Escritos de um mestre... apareceu-me no outro dia um tipo a sustentar um aforismo segundo o qual a erudição seria inimiga da cultura... - claro que não;

Quanto à poesia a grandeza e a humanidade, lembro-me de Oscar Wilde - os que enconram significados belos nas coisas feias, são artista, os que encontram significados feios nas coisas belas são corruptos.

E, não seria capaz de, peremptóriamente pôr o Zevi à frente do Giedion ou vice versa;

Até porque o "movimento moderno", não são só os "herois".

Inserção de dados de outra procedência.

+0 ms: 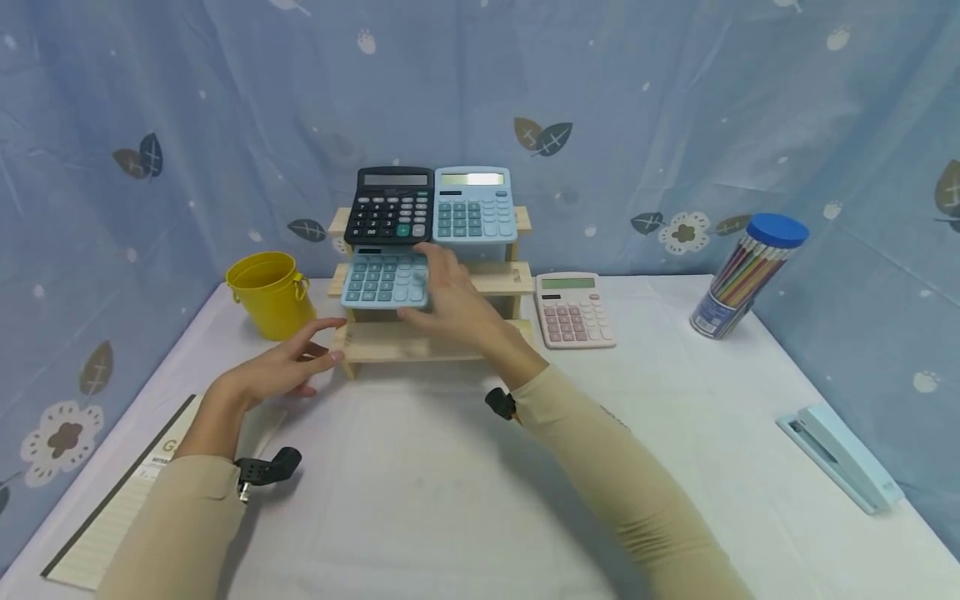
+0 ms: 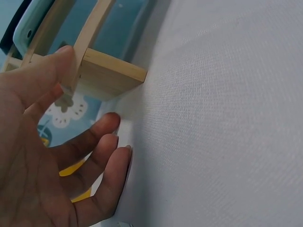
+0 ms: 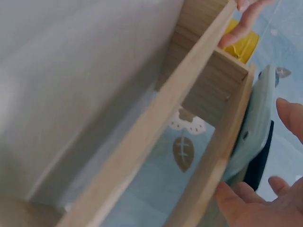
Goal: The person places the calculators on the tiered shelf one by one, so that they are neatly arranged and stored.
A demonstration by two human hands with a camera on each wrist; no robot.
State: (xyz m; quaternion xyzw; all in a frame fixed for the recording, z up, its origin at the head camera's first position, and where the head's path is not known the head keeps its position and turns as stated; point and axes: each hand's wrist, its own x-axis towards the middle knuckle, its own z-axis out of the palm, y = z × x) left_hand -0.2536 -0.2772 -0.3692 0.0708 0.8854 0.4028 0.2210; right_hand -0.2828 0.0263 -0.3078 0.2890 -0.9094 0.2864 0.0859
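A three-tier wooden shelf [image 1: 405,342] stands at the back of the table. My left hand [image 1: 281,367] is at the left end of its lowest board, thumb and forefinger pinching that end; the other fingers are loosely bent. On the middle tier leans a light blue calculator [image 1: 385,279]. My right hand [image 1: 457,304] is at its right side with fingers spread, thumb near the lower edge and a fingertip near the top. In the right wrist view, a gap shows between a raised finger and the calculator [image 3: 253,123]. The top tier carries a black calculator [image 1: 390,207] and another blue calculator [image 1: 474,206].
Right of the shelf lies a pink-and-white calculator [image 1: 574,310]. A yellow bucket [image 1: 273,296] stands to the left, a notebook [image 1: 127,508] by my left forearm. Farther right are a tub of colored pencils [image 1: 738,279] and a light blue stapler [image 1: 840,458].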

Mas, já muita água correu sobre as pontes e, talvez até haja aqui um bocadinho de "parti pris".

Continua a ser um belo testemunho, este...

jraulcaires disse...

aconteceu-me aqui uma coisa engraçada. estava eu, a escrever um texto enorme sobre a pele e o esqueleto, em que até o eng. Santo metia ao barulho, sobre a relação que nós temos com um monte de coisas, etc, e o meu PC, Kaput, e foi tudo com os porcos.

Também, verdade se diga, não sou importante, não escrevo nada de importante, e ninguém liga nada ao que eu digo.

Quando me lembrar, escrevo outra vez.

jraulcaires disse...

O zevi, era dos poucos livros de Arquitectura que existiam na biblioteca da Escola Secundária onde estudei, já nessa altura queria ser arquitecto, embora não estivesse muito consciente do que é que isso implicaria... - mas isso já é outra conversa. O Giedion, li pouco depois.

lembro-me que aquela edição do Zevi tinha um "post facio" do Nuno Portas que também era interessante.